心停止した患者は、瓦礫の奥深くから掘り出された20代男性だった。
「心電図、無脈性電気活動(PEA)」
「呼吸停止。心拍なし」
髙地が胸骨圧迫を続けながら叫ぶ。
京本はすぐさま気管挿管を行った。
「挿管完了!人工呼吸開始!」
「アドレナリン1mg投与!」
北斗の声も鋭い。
「CPR継続!電解質確認!」
樹が急速に血液検査を回しながら叫ぶ。
「カリウム7.5、代謝性アシドーシス進行中!」
「透析導入準備!」
慎太郎が透析装置を抱えて走り込んできた。
午後10時20分──
5分、10分、15分──
「自己心拍、再開しない!」
ナースの声が揺れる。
全身から汗が噴き出す。
心臓はまるで静かに死を選んだかのように、拍動を拒み続けている。
京本の指先が微かに震え始めた。
「京本、集中しろ!」
北斗が静かに声を掛ける。
今この瞬間、動揺は最も大きな敵だった。
「……わかってる。

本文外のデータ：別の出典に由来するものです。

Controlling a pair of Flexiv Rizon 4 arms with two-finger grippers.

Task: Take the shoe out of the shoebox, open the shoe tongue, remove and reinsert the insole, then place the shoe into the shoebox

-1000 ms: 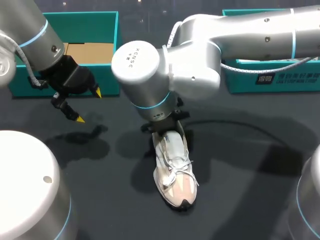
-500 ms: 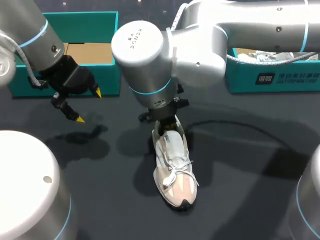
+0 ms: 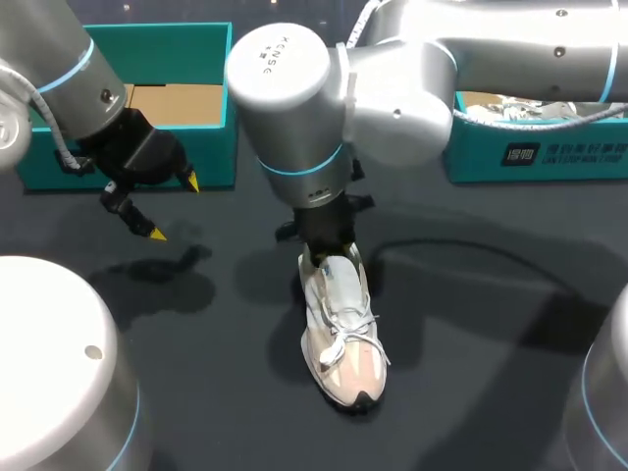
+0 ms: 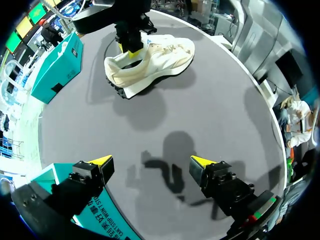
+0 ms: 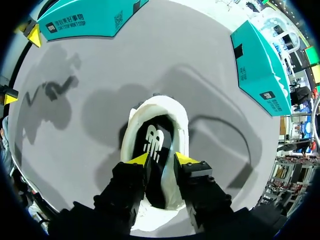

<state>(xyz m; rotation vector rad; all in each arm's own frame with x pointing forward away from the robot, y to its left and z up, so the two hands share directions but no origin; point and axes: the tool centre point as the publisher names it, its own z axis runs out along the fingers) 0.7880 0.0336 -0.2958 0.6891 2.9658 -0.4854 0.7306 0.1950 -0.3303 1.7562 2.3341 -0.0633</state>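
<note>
Partway: shoe (image 3: 339,329) unboxed on table (image 3: 471,392), right pincer (image 5: 161,159) over its insole (image 5: 153,141), grip indiscernible, left pincer (image 4: 151,162) spread; insole removal, reinsertion, reboxing apparently remain.

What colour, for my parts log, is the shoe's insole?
Black insole with white mark; best in right wrist view.

Surface: a dark matte table (image 3: 491,373) is seen | Edge: a curved rim is shown in the left wrist view | Light: soft shadows are cast across it
</note>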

まだ、終わらせない」
午後10時30分──
CPR開始からすでに20分が経過していた。
一般的には、ここまで長い心停止は蘇生困難と言われる。
だが、ここにいる彼らは、まだ諦めなかった。
「エクモ(体外式膜型人工肺)導入を!」
京本が叫んだ。
「エクモ搬入!」
慎太郎と補助スタッフが大型機材を運び込む。
「カニュレーション開始。フェモラルアプローチ!」
カテーテルが大腿静脈・動脈へと慎重に挿入される。
大量の血液が人工肺へ流れ込み、酸素化と循環が始まる。
午後10時45分──
「心拍再開!!」
電気ショック5回目の直後、モニターに波形が戻った。
全員の目がその瞬間、わずかに潤んだ。
だが勝負はまだ終わっていなかった。
蘇生直後の患者は、今度は脳障害、多臓器不全、感染症など無数の合併症と戦わなければならない。
「脳低温療法開始準備!」
「感染予防、抗菌薬3剤併用開始!」
樹、慎太郎、北斗、京本が次々と指示を飛ばす。
ジェシーはその全てを見届けるように静かに頷いた。
「……繋いだな、みんな」
午後11時──
救命救急室の照明は変わらず眩しく、アラーム音は止むことがない。
彼らの目の下には深い隈が刻まれていた。
それでも誰一人、椅子に座ることすらなかった。
この24時間はまだ、ほんの半分しか終わっていないのだ。